Despolitizar el Poder Judicial
Hace mucho que la opinión pública desconfía de los jueces: el propio presidente de la Corte Suprema ha reconocido públicamente ese fenómeno. Pero cada vez que hay un proceso con alto contenido político esa desconfianza arrecia. En estos días, cuando se juzga a la expresidenta y a varios de sus antiguos colaboradores, hasta hay manifestaciones callejeras. Unos sostienen que los tribunales son una especie de esbirros del poder político, encargados de ejercer persecuciones perversas, y otros concurren a dar ánimo a los jueces para que continúen cumpliendo con su deber aun en medio de las amenazas.
Esto no es nuevo.
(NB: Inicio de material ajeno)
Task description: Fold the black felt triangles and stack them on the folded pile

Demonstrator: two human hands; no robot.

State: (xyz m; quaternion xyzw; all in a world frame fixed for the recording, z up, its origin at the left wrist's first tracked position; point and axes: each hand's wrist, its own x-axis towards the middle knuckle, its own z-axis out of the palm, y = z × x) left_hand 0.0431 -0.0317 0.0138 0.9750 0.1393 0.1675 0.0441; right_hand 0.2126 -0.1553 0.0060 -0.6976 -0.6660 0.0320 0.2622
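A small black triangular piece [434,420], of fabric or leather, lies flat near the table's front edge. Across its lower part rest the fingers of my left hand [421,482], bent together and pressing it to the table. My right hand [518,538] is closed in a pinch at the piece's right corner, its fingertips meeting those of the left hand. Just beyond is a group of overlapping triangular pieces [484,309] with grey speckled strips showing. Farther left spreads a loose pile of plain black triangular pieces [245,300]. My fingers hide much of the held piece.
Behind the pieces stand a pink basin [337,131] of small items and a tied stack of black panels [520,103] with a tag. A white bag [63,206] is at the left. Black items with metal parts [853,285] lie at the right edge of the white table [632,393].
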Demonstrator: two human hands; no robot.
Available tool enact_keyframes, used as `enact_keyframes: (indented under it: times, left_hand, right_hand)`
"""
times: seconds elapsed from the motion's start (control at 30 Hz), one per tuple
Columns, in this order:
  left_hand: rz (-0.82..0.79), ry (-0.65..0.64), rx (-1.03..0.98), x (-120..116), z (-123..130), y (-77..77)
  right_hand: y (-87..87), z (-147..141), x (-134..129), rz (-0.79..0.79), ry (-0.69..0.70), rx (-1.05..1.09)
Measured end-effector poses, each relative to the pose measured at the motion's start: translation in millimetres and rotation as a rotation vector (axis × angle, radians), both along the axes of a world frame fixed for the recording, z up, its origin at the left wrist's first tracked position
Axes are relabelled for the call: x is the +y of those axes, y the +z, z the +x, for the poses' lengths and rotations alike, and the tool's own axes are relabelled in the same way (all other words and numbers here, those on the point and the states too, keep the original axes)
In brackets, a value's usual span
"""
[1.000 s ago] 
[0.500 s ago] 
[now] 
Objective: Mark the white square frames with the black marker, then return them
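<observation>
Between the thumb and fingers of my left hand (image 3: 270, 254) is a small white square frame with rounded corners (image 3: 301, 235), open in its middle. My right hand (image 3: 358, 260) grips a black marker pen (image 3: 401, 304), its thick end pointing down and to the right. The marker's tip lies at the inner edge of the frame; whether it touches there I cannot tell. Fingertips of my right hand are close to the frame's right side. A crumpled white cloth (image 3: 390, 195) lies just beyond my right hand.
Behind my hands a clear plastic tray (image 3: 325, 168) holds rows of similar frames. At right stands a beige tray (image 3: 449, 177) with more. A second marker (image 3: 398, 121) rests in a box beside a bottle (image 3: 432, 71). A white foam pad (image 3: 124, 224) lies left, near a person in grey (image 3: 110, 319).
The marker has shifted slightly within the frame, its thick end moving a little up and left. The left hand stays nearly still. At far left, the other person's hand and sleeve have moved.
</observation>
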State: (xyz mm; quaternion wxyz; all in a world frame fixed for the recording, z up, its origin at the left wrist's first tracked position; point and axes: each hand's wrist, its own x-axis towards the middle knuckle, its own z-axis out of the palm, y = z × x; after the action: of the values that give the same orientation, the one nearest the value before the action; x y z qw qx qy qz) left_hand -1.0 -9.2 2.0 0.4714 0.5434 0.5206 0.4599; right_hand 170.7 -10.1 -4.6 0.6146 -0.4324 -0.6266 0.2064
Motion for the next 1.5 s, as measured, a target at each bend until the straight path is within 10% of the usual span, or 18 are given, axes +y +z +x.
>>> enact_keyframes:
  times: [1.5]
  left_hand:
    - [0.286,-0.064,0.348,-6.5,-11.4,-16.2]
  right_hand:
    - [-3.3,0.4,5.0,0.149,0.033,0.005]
Desde hace décadas, la pasión política habla de los jueces según lo que cada uno espera o teme de ellos. De tanto en tanto, aparecen comentarios sobre el impuesto a las ganancias, o el mes y medio de vacaciones, o si no deberían ser elegidos por el voto popular, o, en el extremo, ser reemplazados por funcionarios ejecutivos a los que el poder de turno pudiese bajar línea. Del otro lado, se encarece la importancia de la división de poderes y de la independencia judicial ,y se resalta el augusto carácter de la administración de justicia y el respeto debido a quienes la ejercen.
Pero no siempre esta divergencia obedece a ideas sobre la organización constitucional del país: a menudo los observadores dicen una cosa ante fallos contrarios a sus amigos o líderes y la otra cuando encuentran un juez que investiga a quienes consideran sus adversarios o enemigos. En otras palabras, si las instituciones funcionan a nuestro favor, las apoyamos con la mano sobre la Constitución; si hacen lo contrario, abominamos de ellas, las calificamos de parciales y corruptas y hasta pedimos no ya su destitución, sino su lisa y llana supresión.
La administración de justicia no ha sido creada para responder a esos clamores tan parcializados. Está para aplicar el derecho con imparcialidad y sin ceder a presiones ni halagos. No debe temer a la maledicencia si falla a favor de los poderosos ni a las represalias si lo hace a favor de los que no lo son, y ni siquiera a la opinión pública cuando entienda que la razón corresponde a una solución impopular.
Por esto suele decirse que el Judicial es un poder contramayoritario: como guardián de la Constitución, debe poder oponerse a la mayoría legislativa si es necesario, o a la conveniencia del Ejecutivo, o al clamor de los medios, o a la furia de la calle. Por eso, la profesión judicial exige valentía: el juez es un profesional del valor. No porque todos sean valientes, sino porque el que no lo es no debería ser juez.
Es claro que, en todo este asunto, hay algo que anda mal desde hace tiempo. No todos los jueces son valientes. No todos son honestos. No todos son imparciales. No todos son elegidos por sus virtudes ni por su capacidad, aunque de hecho las tengan, sino a menudo por su afinidad con funcionarios u otras personas influyentes. Y el Consejo de la Magistratura, creado para reducir la política en la designación y en la destitución de magistrados, quedó invadido desde el principio por una multitud de legisladores partidarios que convirtieron ese organismo técnico en un campo de controversia entre grupos de poder.
Si queremos dejar de caernos en la grieta, lo primero es rescatar de ella al Poder Judicial. Despolitizarlo y profesionalizarlo, respetarlo y acatarlo. Y, claro, vigilar que no se aparte del camino de la ley.